Когда Самоваров вступил в палату (сосед Лео, тоже язвенник, хлопотами Мошкина куда-то был временно удален — то ли просто по коридору промяться, то ли на внеочередную клизму), Лео только слегка двинул веками и испустил неестественный переливчатый стон. Самоваров прибыл в палату со своим стулом. Сидеть на провисшей кровати Кыштымова было невозможно, если не лежать в его объятиях, и Мошкин посоветовал взять стул с собой. Усевшись, Самоваров участливо спросил:
— Как вы чувствуете себя? Вам лучше?
Кыштымов совсем закрыл глаза и ответил трагическим скрежетом кроватной сетки.
— Вы мне хотели что-то сказать. Что же? Я здесь, я вас слушаю. Вы можете говорить, — продолжал Самоваров.

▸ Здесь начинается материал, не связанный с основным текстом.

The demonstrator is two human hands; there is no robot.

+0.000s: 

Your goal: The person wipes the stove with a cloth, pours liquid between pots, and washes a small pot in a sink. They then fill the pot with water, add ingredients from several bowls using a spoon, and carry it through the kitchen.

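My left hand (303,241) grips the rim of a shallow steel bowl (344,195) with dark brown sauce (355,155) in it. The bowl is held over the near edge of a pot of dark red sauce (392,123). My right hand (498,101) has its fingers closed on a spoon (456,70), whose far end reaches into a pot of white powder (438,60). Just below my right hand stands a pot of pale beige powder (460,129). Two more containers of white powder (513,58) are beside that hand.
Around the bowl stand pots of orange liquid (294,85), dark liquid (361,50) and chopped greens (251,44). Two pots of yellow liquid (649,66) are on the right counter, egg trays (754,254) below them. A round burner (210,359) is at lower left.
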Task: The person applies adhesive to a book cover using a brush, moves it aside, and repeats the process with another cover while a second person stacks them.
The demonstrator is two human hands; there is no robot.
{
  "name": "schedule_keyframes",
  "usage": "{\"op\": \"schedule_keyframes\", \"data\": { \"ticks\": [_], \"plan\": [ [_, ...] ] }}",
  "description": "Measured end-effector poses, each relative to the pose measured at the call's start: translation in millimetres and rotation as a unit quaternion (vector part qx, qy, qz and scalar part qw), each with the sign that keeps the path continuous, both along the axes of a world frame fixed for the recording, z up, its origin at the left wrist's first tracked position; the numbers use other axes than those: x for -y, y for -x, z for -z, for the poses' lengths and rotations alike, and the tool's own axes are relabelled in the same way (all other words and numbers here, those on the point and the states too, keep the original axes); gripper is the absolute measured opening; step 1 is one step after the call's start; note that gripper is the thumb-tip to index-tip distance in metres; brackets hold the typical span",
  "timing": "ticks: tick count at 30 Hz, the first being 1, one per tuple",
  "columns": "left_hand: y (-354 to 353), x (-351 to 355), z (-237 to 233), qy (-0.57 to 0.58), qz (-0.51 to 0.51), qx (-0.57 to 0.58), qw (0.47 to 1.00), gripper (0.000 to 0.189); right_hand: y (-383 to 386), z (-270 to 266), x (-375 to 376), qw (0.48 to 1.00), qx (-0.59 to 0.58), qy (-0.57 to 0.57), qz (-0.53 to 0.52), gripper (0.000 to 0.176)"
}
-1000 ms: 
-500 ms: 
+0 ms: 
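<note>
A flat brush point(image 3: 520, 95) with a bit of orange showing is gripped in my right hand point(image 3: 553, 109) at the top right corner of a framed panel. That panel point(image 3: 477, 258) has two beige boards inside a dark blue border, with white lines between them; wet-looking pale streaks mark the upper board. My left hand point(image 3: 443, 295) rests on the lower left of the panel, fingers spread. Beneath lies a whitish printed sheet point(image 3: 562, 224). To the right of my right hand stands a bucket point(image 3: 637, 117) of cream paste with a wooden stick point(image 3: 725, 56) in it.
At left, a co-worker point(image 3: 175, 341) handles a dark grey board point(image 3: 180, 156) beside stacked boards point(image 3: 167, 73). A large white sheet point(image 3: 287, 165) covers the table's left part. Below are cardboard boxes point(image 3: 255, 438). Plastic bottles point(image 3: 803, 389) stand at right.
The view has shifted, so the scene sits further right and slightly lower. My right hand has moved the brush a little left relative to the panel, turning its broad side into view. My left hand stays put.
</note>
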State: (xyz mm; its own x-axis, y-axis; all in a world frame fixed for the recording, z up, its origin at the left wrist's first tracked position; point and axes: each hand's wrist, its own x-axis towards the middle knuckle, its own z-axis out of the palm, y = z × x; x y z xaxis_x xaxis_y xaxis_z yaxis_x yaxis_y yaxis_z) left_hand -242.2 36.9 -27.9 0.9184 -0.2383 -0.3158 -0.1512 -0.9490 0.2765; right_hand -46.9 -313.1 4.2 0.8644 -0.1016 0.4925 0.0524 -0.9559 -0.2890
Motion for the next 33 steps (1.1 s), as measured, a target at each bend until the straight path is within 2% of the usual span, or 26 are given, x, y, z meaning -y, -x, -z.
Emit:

Лео снова поскрипел сеткой и застонал. Самоварову начинала надоедать эта комедия, зато Лео явно ею наслаждался. Он неровно и шумно дышал, слабо подергивал перевязанной рукой, вздрагивал и кряхтел. Так прошло несколько минут, и Самоваров вышел из себя.
— Лео, не валяйте дурака! — злым шепотом проговорил он прямо в бледное ухо больного. — Я же вижу, что вы не живой труп, вы по-настоящему живой и гоните мне сцену… где вы эдак играете? в «Ромео», где вас шпагой проткнули? видел, видел! Если б я в восьмом ряду сидел, вы бы меня, может, и провели бы, но я тут близко и вижу, что вы надо мной издеваетесь. Зачем?